Interaktion zwischen Tendozyten und aus dem peripheren Blut stammenden autologen Leukozyten vor dem Hintergrund der Sehnenheilung

Abstract

Der Einfluss von pro-inflammatorischen Zytokinen sowie anderen katabolen Mediatoren, die von Leukozyten freigesetzt werden und auf die Tendozyten während der Sehnenheilung und bei der Bildung von Narbengewebe einwirken, ist weitestgehend unbekannt. Daher wurde in der vorliegenden Arbeit ein indirektes Ko-Kultur-System verwendet, um den Effekt von autologen Leukozyten auf die Genexpression der Tendozyten im Hinblick auf pro-inflammatorische Zytokine und Matrixkomponenten zu untersuchen. Lapine Tendozyten von New Zealand White Rabbits wurden isoliert und in vitro expandiert. Aus dem peripheren Blut derselben Spendertiere wurden autologe Leukozyten (peripheral blood mononuclear cells [PBMCs]) und neutrophile Granulozyten isoliert und mit den Tendozyten in einem Transwell-System ko-kultiviert. Einige Kulturen wurden zusätzlich mit TNFα behandelt. Nach einer Stimulationsdauer von 24 h wurden die ECM-Komponenten (Kollagen Typ I, Decorin und Fibronektin), der Zell-ECM Rezeptor β1-Integrin, der pro-angiogenetische Faktor Myodulin, die ECM degradierende Matrix-Metalloproteinase (MMP) 1 und die pro-inflammatorischen Zytokine Tumor-Nekrose-Faktor α (TNFα), Interleukin IL-1β und IL-6 mit Hilfe der RTD-PCR und z.T. mittels Western Blot analysiert. Ferner wurden Caspase-3/7 Aktivitäten bestimmt und ein TUNEL-Assay durchgeführt. Der einzige signifikante Effekt der Leukozyten im Hinblick auf die Genexpression der untersuchten ECM-Komponenten bestand in der Suppression von Kollagen Typ I durch neutrophile Granulozyten, kombiniert mit TNFα. Der gleiche Effekt konnte auch bei der Analyse der Genexpression von β1-Integrin und Myodulin festgestellt werden. PBMCs haben die Genexpression der Zytokine und MMP1 signifikant hochreguliert. Im Western Blot konnten keine signifikanten Effekte der Ko-Kultivierung für das β1-Integrin und die MMP1 ermittelt werden. Obwohl im TUNEL-Assay eine vermehrte DNA Fragmentation bei den Tendozyten die mit PBMCs stimuliert wurden erkennbar war, konnte in keiner der Ko-Kulturen eine signifikant veränderte Caspase-Aktivität beobachtet werden. Die Ergebnisse der in vitro Untersuchungen lassen vermuten, dass PBMCs als exogener Stimulus für die Induktion von pro-inflammatorischen und katabolen Mediatoren im Sehnengewebe wirken könnten.
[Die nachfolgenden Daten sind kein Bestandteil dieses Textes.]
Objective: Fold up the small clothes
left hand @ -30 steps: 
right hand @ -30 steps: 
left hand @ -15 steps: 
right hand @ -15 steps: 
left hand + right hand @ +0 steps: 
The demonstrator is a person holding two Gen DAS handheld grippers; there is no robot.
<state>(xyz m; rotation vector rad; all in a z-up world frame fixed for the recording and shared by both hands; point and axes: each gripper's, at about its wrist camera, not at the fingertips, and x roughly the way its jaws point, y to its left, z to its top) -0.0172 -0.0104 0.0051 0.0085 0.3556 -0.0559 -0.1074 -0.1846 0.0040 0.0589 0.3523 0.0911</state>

Pro-inflammatory cytokines and other catabolic mediators could be involved in tendon healing and contribute to scar formation, whereby their impact on tenocytes is still mostly unclear. Leukocytes are probably a source for exogenic cytokines in ruptured tendon. Hence, an indirect co-culture system was used to test the effect of autologous leukocytes derived soluble mediators on tenocytes gene expression. Rabbit derived primary tenocytes were isolated from New Zealand White Rabbits Achilles tendons and expanded in vitro. From the whole blood of the same animals, autologous leukocytes (peripheral blood mononuclear cells [PBMCs] and neutrophils) were isolated and co-cultured with the tenocytes using a two chamber system. Subsequently, tenocytes gene expression of tendon extracellular matrix proteins (ECM) components (type I collagen, decorin, ß1-integrin and myodulin), matrix degrading matrix- metalloproteinase (MMP)-1 and cytokines (tumor necrosis factor [TNFα], interleukin [IL]-1β and IL-6) was analysed using RTD-PCR. MMP-1 and the ECM receptor β1-integrin were demonstrated by western blot analysis. Leukocytes had no significant effect on the investigated ECM genes in tenocytes, but PBMCs significantly up-regulated tenocytes gene expression of MMP-1 and proinflammatory cytokines. Tenocytes MMP-1 synthesis increased also in response to PBMCs. When tenocytes were co-cultured with neutrophils or TNFα, stimulatory effects on tenocytes did not achieve statistical significance. The influence of tenocyte/leukocyte co-culturing on β1-integrins remained not significant. These in vitro results suggest that PBMCs could present an exogenic stimulus for the induction of pro-inflammatory and catabolic mediators in tendon. Further experiments including also direct co-culturing techniques, might help to characterize aspects of early tendon healing.